The Federal Communications Commission of the United States intends to improve federal law enforcement and modernise breach notification needs for telecommunications firms so that customers are notified of security breaches as soon as possible.

The FCC's proposals (first made public in January 2022) call for getting rid of the current requirement that telecoms wait seven days before notifying customers of a data breach. 

Additionally, the Commission wants telecommunications providers to notify the FBI, Secret Service, and FCC of any significant breaches. 

According to FCC Chairwoman Jessica Rosenworcel, "We propose to eliminate the antiquated seven business day mandatory waiting period before notifying customers, require the reporting of accidental but harmful data breaches, and ensure that the agency is informed of major data breaches.

In a separate press release, the FCC stated that it was considering "clarifying its rules to require consumer notification by carriers of inadvertent breaches and to require notification of all reportable breaches to the FCC, FBI, and U.S. Secret Service." 

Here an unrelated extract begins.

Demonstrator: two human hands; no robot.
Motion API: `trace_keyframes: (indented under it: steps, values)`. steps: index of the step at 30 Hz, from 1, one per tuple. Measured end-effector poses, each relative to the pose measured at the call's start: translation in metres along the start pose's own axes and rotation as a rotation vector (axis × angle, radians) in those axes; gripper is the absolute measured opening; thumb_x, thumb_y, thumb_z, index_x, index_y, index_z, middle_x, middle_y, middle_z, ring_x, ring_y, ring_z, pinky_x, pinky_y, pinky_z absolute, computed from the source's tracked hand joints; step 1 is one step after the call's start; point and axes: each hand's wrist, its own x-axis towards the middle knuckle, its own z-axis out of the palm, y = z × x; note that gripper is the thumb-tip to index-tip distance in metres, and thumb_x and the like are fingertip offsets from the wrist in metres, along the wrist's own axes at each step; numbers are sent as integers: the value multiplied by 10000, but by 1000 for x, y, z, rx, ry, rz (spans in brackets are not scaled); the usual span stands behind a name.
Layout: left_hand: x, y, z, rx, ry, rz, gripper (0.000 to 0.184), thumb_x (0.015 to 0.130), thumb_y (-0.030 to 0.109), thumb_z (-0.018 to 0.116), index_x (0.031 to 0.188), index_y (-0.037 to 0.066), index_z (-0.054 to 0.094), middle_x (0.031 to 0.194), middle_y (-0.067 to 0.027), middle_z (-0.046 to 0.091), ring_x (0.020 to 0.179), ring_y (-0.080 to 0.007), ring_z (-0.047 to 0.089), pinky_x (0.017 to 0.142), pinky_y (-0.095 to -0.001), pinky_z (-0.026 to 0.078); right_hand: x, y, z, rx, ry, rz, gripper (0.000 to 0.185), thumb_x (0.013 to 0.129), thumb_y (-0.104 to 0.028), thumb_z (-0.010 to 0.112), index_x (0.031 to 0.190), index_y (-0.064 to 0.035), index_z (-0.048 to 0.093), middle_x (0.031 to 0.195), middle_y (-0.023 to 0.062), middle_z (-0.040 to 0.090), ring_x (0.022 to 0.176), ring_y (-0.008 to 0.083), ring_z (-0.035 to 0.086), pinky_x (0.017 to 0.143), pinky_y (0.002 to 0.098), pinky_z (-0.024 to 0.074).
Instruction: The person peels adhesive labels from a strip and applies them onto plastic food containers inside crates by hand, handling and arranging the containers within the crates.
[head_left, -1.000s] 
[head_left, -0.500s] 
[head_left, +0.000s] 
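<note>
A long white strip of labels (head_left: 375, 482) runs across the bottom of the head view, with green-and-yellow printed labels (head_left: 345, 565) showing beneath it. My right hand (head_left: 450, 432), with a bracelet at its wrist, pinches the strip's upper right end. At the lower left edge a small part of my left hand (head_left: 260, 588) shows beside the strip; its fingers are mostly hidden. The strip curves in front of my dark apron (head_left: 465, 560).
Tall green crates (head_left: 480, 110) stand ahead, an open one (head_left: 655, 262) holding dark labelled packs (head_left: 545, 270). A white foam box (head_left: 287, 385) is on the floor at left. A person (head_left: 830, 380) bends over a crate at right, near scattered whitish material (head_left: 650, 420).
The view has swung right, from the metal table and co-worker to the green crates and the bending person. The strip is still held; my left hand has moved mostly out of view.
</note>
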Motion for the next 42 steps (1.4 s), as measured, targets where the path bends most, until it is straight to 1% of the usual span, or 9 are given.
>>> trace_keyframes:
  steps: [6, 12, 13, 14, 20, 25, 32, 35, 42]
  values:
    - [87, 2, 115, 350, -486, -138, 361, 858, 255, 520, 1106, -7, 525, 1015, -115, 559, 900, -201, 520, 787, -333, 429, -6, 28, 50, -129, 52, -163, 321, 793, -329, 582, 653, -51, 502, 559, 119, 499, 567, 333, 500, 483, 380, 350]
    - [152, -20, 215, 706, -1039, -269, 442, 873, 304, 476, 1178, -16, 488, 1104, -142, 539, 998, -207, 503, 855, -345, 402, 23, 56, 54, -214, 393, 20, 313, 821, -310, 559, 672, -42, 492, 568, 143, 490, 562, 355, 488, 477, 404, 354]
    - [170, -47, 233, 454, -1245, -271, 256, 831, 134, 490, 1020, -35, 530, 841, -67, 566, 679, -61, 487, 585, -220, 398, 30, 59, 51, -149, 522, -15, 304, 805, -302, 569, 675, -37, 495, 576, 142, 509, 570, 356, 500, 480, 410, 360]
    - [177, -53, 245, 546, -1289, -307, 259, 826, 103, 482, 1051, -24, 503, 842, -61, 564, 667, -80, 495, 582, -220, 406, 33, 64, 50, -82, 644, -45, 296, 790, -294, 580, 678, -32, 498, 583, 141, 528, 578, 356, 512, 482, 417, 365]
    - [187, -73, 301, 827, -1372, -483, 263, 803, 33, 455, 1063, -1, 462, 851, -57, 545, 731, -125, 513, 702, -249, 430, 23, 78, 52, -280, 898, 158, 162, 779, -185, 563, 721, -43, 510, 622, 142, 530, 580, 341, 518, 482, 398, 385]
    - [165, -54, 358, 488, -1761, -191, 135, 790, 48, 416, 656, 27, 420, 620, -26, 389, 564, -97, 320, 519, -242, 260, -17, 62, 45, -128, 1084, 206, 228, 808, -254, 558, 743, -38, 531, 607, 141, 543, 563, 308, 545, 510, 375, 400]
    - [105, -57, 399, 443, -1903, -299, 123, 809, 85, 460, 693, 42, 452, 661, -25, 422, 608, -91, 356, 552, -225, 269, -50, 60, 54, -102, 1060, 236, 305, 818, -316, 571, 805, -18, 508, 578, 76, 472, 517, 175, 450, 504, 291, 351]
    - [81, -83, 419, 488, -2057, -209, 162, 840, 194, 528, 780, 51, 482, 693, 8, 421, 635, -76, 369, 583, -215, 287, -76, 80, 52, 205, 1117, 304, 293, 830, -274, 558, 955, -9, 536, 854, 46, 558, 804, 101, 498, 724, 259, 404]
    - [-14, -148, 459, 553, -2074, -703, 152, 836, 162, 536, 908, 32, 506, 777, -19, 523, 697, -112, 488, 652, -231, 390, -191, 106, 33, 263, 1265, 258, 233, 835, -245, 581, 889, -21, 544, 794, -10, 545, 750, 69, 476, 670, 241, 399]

In 2007, the Commission passed the first regulation mandating that telecoms and interconnected VoIP service providers notify federal law enforcement agencies and their clients of data breaches. 

The severity of recent telecom hacks demonstrates the need for an update to the FCC's data breach rules to bring them into compliance with federal and state data breach laws governing other industries. For instance, Comcast Xfinity customers reported in December that their accounts had been compromised as a result of widespread attacks that avoided two-factor authentication.

Verizon informed its prepaid customers in October that their accounts had been compromised and that SIM swapping attacks had used the exposed credit card information.

According to reports, T-Mobile has also experienced at least seven breaches since 2018. The most recent one was made public after Lapsus$ hackers broke into the business' internal systems and stole confidential T-Mobile source code.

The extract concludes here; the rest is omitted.